DigiKerma, Inc., a Virginia-based company, has recently unveiled CarbonKerma, a platform for trading carbon credits. The platform is designed to facilitate the exchange of carbon credits generated through carbon capture, utilization, and storage (CCUS) via a blockchain-based market. According to the official statement released by the company, the platform guarantees the authenticity and traceability of the carbon traded by utilizing a digital token, CKT, to represent every ton of carbon dioxide (CO2).
According to Irfan K. Ali, the CEO and founder of CarbonKerma, the company is introducing a distinctive digital version of CO2 that can be procured in varying amounts, both large and small. This product is also easily traceable and measurable and is extracted from the atmosphere under stringent regulatory guidelines.
In celebration of the platform’s launch, the CEO used the first transaction on CarbonKerma to offset the emissions generated by his return flight from Washington, D.C. to San Diego. According to the statement, CarbonKerma is the world’s inaugural carbon credit trading platform that ensures the provision of measured, verified, regulated, and premium carbon credits. These credits are transacted in a fully transparent manner. The reason behind this is that carbon credits are obtained solely from CCUS, and all transactions are documented through a decentralized ledger.

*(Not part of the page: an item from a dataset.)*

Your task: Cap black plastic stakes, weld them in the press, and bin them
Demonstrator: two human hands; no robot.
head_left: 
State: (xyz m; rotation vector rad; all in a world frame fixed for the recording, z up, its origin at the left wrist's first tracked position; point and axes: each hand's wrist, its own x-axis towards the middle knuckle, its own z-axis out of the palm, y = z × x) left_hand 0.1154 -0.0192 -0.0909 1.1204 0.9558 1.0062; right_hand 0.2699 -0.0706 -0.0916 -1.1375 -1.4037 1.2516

According to CarbonKerma, carbon capture is considered a vital component in achieving the worldwide objectives outlined in the Paris Agreement. The process of carbon capture, utilization, and storage (CCUS) is subject to strict regulation, which includes a Monitor Report and Verification (MRV) mandate in the United States and adherence to ISO standards on a global scale. Carbon capture, utilization, and storage (CCUS) technology allows for the capture of carbon emissions from stationary sources in challenging industries, including power generation, fertilizer production, pharmaceutical manufacturing, cement production, and steel production. This process prevents the release of carbon into the atmosphere. The captured CO2 is subsequently either permanently stored in subterranean geological formations or repurposed for various applications.